**Information:** *Basic concepts and simple examples of Bayesian linear regression*

**Written by:** *Zihao Xu*

**Last update date:** *06.25.2021*

# Maximum Likelihood Estimation
## Motivation
In the chapter talking about ***Generalization and Regularization***, the concepts of parameter estimation, bias and variance are used to formally characterize notions of generalization, underfitting and overfitting. Here are some important remarks.

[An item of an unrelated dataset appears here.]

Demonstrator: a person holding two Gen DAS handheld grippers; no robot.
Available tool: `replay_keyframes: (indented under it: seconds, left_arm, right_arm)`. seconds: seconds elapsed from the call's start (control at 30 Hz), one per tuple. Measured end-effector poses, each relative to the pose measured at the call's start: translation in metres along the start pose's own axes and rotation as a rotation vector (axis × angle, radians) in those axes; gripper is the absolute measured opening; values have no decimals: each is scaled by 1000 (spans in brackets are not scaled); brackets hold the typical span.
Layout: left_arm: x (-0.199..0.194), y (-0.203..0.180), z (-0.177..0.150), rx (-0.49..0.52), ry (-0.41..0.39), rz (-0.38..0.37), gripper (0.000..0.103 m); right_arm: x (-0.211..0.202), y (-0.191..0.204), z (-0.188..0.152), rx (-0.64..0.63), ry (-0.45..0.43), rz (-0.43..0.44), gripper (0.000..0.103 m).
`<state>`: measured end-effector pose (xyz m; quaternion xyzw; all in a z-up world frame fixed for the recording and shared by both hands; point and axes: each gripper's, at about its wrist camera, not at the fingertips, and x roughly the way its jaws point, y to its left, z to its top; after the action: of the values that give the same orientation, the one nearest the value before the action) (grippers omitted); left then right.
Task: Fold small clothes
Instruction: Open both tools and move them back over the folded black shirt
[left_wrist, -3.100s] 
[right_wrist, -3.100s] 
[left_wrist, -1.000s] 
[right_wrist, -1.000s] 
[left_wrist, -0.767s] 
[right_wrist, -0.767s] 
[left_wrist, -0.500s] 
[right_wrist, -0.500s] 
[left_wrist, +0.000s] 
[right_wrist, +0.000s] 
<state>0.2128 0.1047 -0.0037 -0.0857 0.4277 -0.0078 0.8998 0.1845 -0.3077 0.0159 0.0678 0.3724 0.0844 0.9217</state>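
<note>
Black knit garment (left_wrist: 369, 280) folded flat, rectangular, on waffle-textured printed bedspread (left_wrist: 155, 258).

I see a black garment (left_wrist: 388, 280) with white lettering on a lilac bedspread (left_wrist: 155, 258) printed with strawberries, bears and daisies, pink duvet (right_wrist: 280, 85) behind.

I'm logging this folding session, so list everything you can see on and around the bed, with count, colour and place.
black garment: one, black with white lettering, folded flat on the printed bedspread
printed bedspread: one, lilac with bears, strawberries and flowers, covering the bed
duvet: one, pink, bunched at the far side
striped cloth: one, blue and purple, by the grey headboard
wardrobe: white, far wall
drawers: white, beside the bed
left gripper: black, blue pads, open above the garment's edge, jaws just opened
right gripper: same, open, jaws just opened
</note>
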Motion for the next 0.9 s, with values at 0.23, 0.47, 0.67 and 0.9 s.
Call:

- View the parameter estimator $\hat{\boldsymbol{\theta}}$ as a **function** of the sampled training dataset $$\hat{\boldsymbol{\theta}}=g\left(\mathbf{x}^{(1)},\mathbf{x}^{(2)},\cdots,\mathbf{x}^{(m)}\right)$$


- The datasets (training, testing and probably validation) are generated by a **i.i.d.** probability distribution over datasets called the **data-generating process** (i.i.d. assumptions can be applied to almost all the common tasks)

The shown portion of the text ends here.